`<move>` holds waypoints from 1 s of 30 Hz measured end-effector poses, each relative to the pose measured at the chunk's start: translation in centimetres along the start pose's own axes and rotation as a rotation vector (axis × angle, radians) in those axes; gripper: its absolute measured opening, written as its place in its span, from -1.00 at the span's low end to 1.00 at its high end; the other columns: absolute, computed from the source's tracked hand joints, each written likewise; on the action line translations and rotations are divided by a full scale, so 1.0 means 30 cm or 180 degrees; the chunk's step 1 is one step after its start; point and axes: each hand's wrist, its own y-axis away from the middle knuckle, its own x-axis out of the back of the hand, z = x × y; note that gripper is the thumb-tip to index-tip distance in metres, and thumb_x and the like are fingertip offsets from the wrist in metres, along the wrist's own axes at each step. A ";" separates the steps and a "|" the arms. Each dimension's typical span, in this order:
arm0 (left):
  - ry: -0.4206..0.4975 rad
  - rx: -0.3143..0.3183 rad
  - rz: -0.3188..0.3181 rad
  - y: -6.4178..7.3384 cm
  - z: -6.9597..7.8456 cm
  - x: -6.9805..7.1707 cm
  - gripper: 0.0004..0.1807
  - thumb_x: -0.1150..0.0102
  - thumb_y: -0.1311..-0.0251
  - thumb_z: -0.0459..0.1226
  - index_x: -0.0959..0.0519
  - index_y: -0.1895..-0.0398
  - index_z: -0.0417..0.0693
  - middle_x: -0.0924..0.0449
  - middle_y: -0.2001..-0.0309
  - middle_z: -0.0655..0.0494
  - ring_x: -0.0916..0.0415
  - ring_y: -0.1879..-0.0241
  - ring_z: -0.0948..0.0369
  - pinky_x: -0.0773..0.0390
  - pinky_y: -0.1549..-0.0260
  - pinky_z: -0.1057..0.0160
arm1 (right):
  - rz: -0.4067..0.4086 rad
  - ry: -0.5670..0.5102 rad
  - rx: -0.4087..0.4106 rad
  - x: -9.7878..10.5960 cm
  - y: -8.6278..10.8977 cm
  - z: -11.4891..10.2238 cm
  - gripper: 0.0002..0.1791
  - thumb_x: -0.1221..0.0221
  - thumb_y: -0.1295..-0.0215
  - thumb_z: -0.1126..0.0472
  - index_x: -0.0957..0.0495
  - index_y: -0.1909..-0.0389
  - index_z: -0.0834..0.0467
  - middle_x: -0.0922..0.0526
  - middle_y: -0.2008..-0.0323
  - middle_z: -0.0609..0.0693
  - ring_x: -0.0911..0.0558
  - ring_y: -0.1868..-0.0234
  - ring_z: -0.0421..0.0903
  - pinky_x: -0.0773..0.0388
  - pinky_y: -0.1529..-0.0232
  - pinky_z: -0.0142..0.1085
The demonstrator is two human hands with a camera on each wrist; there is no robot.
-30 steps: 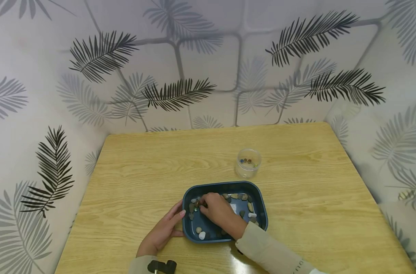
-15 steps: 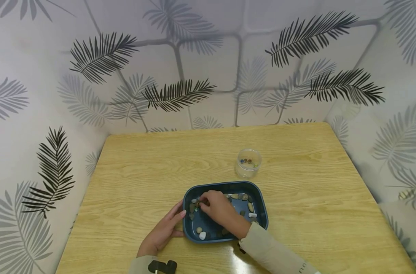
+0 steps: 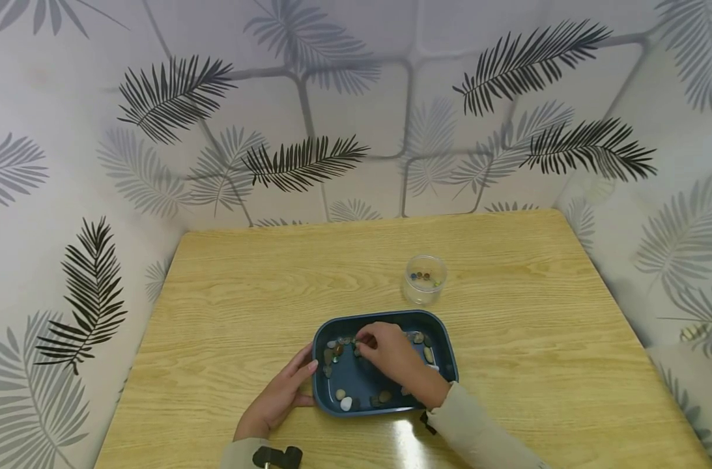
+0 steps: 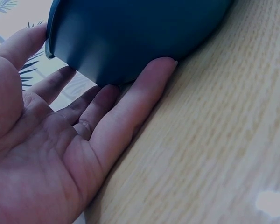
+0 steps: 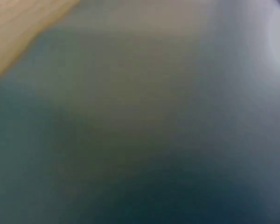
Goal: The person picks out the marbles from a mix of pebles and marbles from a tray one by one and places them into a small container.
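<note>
A dark blue tray (image 3: 356,378) holds several pebbles, a white stone (image 3: 346,404) and small glossy amber (image 3: 339,350) and green (image 3: 335,359) pieces near its left end. My left hand (image 3: 278,397) rests against the tray's left side, fingers mostly straight. In the left wrist view, its fingertips touch the tray's wall (image 4: 130,37). Inside the tray, thumb and fingers of my right hand (image 3: 391,352) pinch a small dark pebble (image 3: 357,352) near the back wall; the fingertips partly cover it. The right wrist view is blurred and shows no fingers.
Behind the tray stands a clear round cup (image 3: 424,293) with several small coloured beads (image 3: 420,276) in it. The wooden table (image 3: 244,293) meets leaf-patterned walls (image 3: 356,117) at the back and sides.
My right hand has moved right along the tray's back wall, away from the left-end stones, uncovering the amber piece. The left hand, tray and cup stay in place.
</note>
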 end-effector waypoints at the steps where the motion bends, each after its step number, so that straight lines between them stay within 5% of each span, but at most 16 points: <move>1: 0.0004 0.0000 0.0001 0.000 -0.001 0.001 -0.35 0.08 -0.25 -0.05 0.03 -0.36 0.12 0.15 -0.35 -0.01 -0.31 -0.06 -0.10 -0.48 0.19 -0.06 | 0.0023 0.0002 -0.0001 0.008 0.004 0.005 -0.86 -0.15 -0.15 0.20 -0.58 0.30 0.14 -0.53 0.41 -0.15 -0.52 0.41 -0.29 -0.48 0.44 -0.48; 30: -0.0006 -0.0015 -0.0034 0.005 0.009 0.000 -0.39 0.12 -0.27 -0.08 0.01 -0.36 0.13 0.16 -0.35 -0.03 -0.32 -0.05 -0.10 -0.48 0.19 -0.06 | 0.0409 -0.0004 -0.0105 0.248 0.073 0.168 -0.84 -0.17 -0.14 0.20 -0.58 0.24 0.12 -0.60 0.36 -0.15 -0.55 0.39 -0.29 -0.52 0.41 -0.43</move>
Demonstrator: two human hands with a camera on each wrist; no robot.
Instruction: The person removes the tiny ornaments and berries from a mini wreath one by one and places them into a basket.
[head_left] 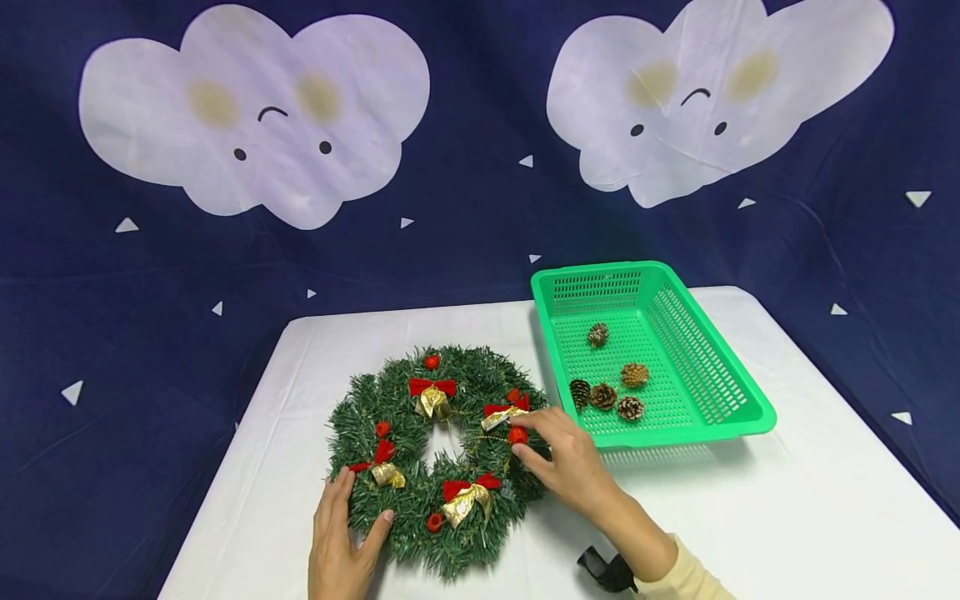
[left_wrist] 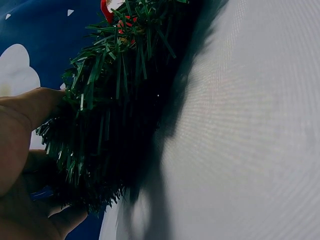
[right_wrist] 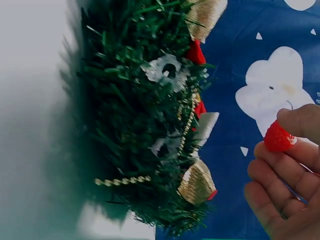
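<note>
A green Christmas wreath (head_left: 480, 371) lies on the white table, trimmed with red-and-gold bows (head_left: 467, 500) and small red berries (head_left: 434, 522). My left hand (head_left: 341, 533) rests against its near-left edge, fingers along the side and thumb on the front foliage. In the left wrist view the green tufts (left_wrist: 105, 105) fill the space between thumb and fingers. Above the wreath's right side, my right hand (head_left: 573, 462) pinches a red raspberry-like berry (right_wrist: 278, 137) between thumb and forefinger. A gold bead string (right_wrist: 187, 125) shows on the wreath in the right wrist view.
A green plastic basket (head_left: 712, 333) stands behind and right of the wreath, with several pine cones (head_left: 634, 375) inside. A black object (head_left: 606, 570) lies near the right forearm. A dark blue cloth with clouds (head_left: 480, 208) hangs behind the table (head_left: 787, 500).
</note>
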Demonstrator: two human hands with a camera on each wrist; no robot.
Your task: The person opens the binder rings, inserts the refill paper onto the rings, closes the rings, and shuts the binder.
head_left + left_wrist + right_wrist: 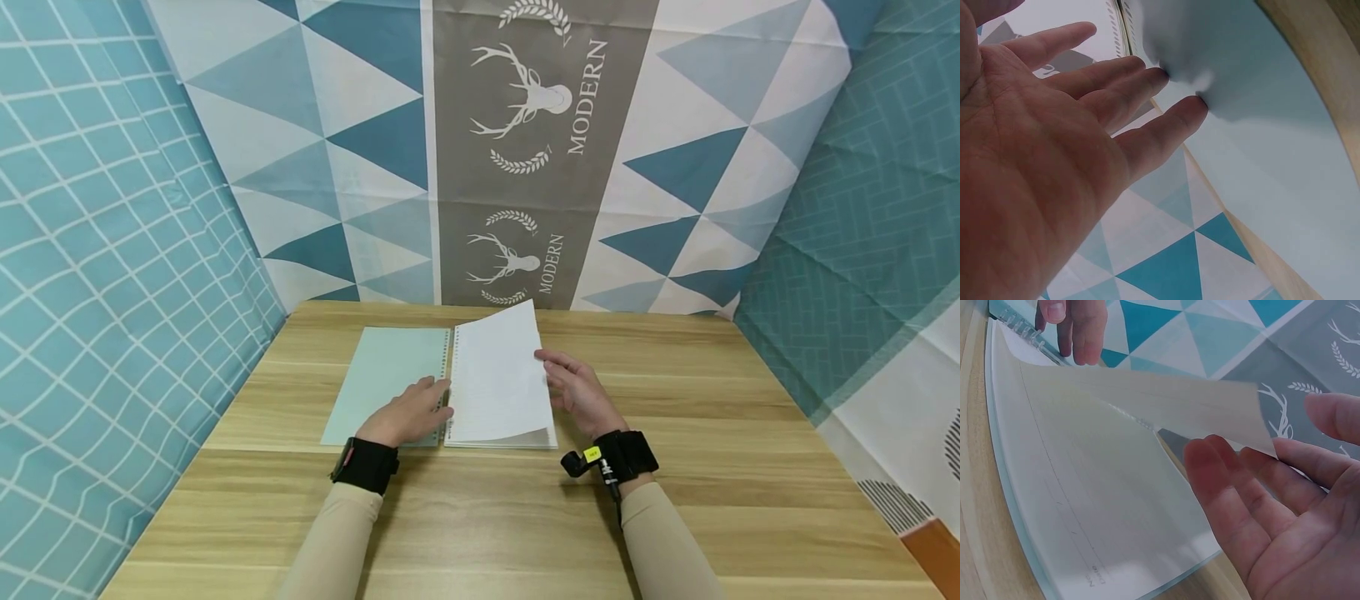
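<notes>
A ring-bound notebook lies open on the table, its pale green cover spread to the left and its white pages to the right. My left hand rests on the cover beside the rings, with fingertips touching the green surface in the left wrist view. At the right edge of the pages is my right hand. In the right wrist view, a raised page leans against the fingers of the right hand, while the thumb stands apart from it. Beneath it shows a lined page.
The wooden table carries the notebook near its back edge. A patterned cloth backdrop rises behind it, with a blue grid cloth on the left. Both wrists wear black straps; a small camera sits on the right one.
</notes>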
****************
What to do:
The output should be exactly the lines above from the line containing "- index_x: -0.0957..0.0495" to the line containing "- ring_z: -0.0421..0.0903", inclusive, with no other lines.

Output for this exercise:
  - index_x: -0.0957..0.0495
  - index_y: -0.1909..-0.0389
  - index_z: -0.0834..0.0467
  - middle_x: -0.0922..0.0526
  - middle_y: -0.2008..-0.0323
  - middle_z: -0.0609..0.0693
  - ring_x: -0.0911..0.0558
  - ring_y: -0.1868..-0.0234
  - ring_z: -0.0421..0.0903

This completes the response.